GabLeRoux picture GabLeRoux · Aug 8, 2013

Detailed Solution

See the note at the end of this answer (last paragraph) for a quick alternative to git submodules using npm ;)

In the following answer, you will know how to extract a folder from a repository and make a git repository from it and then including it as a submodule instead of a folder.

Inspired from Gerg Bayer's article Moving Files from one Git Repository to Another, Preserving History

At the beginning, we have something like this:

<git repository A>
    someFolders
    someFiles
    someLib <-- we want this to be a new repo and a git submodule!
        some files

In the steps below, I will refer this someLib as <directory 1>.

At the end, we will have something like this:

<git repository A>
    someFolders
    someFiles
    @submodule --> <git repository B>

<git repository B>
    someFolders
    someFiles

Create a new git repository from a folder in an other repository

Step 1

Get a fresh copy of the repository to split.

git clone <git repository A url>
cd <git repository A directory>

Step 2

The current folder will be the new repository, so remove the current remote.

git remote rm origin

Step 3

Extract history of the desired folder and commit it

git filter-branch --subdirectory-filter <directory 1> -- --all

You should now have a git repository with the files from directory 1 in your repo's root with all related commit history.

Step 4

Create your online repository and push your new repository!

git remote add origin <git repository B url>
git push

You may need to set the upstream branch for your first push

git push --set-upstream origin master

Clean <git repository A> (optional, see comments)

We want to delete traces (files and commit history) of <git repository B> from <git repository A> so history for this folder is only there once.

This is based on Removing sensitive data from github.

Go to a new folder and

git clone <git repository A url>
cd <git repository A directory>
git filter-branch --force --index-filter 'git rm --cached --ignore-unmatch <directory 1> -r' --prune-empty --tag-name-filter cat -- --all

Replace <directory 1> by the folder you want to remove. -r will do it recursively inside the specified directory :).

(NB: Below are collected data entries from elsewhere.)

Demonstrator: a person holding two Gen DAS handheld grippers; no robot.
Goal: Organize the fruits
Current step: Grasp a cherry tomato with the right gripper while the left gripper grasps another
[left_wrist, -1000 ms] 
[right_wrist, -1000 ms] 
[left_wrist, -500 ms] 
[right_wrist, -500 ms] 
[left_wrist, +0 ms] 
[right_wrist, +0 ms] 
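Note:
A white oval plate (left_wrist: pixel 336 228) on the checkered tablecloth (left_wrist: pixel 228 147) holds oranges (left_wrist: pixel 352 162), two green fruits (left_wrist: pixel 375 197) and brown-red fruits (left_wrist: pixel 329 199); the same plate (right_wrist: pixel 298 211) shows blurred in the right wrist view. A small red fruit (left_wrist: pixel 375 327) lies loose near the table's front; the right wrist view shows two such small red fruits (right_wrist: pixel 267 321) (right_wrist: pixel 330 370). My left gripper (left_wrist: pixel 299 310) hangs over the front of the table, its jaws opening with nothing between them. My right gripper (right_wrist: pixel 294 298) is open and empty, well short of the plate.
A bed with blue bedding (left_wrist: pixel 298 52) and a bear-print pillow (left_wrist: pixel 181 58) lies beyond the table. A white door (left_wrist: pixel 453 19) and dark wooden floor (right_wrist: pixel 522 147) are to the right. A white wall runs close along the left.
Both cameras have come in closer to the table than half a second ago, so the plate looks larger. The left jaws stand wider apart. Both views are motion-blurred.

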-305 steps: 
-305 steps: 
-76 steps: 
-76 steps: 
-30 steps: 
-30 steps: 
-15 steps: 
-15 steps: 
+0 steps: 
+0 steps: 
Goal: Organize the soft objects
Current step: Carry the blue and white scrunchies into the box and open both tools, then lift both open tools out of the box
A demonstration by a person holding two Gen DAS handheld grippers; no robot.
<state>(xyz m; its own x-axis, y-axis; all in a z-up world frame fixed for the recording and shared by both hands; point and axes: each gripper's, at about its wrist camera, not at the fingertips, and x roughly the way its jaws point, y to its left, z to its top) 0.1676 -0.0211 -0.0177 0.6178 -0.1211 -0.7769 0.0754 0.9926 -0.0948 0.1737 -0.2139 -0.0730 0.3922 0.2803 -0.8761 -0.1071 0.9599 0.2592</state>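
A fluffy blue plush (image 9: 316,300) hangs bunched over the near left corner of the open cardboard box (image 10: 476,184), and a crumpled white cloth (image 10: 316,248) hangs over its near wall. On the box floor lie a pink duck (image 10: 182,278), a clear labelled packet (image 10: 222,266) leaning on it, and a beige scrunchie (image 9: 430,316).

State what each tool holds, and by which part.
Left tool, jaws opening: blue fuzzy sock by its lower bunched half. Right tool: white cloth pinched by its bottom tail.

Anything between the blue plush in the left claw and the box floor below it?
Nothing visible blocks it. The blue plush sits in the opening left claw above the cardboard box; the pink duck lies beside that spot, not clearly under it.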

Now push to origin/master with --force

git push origin master --force

Boss Stage (See Note below)

Create a submodule from <git repository B> into <git repository A>

git submodule add <git repository B url>
git submodule update
git commit

Verify if everything worked as expected and push

git push origin master

Note

After doing all of this, I realized in my case that it was more appropriate to use npm to manage my own dependencies instead. We can specify git urls and versions, see the package.json git urls as dependencies.

If you do it this way, the repository you want to use as a requirement must be an npm module so it must contain a package.json file or you'll get this error: Error: ENOENT, open 'tmp.tgz-unpack/package.json'.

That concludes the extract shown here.